Word for word, reproduce every line of the data.

════════

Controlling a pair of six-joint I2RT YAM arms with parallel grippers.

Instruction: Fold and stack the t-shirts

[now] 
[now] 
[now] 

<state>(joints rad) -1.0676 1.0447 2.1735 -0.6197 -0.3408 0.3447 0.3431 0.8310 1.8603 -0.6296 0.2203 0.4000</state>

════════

◆ **Result for this task**
Controlling a pair of six-joint I2RT YAM arms with parallel grippers.

Instruction: Fold and stack the t-shirts

[now] 
[now] 
[now] 

<state>(joints rad) -1.0676 1.0447 2.1735 -0.6197 -0.3408 0.3447 0.3431 0.8310 1.8603 -0.6296 0.2203 0.4000</state>

The answer is finished.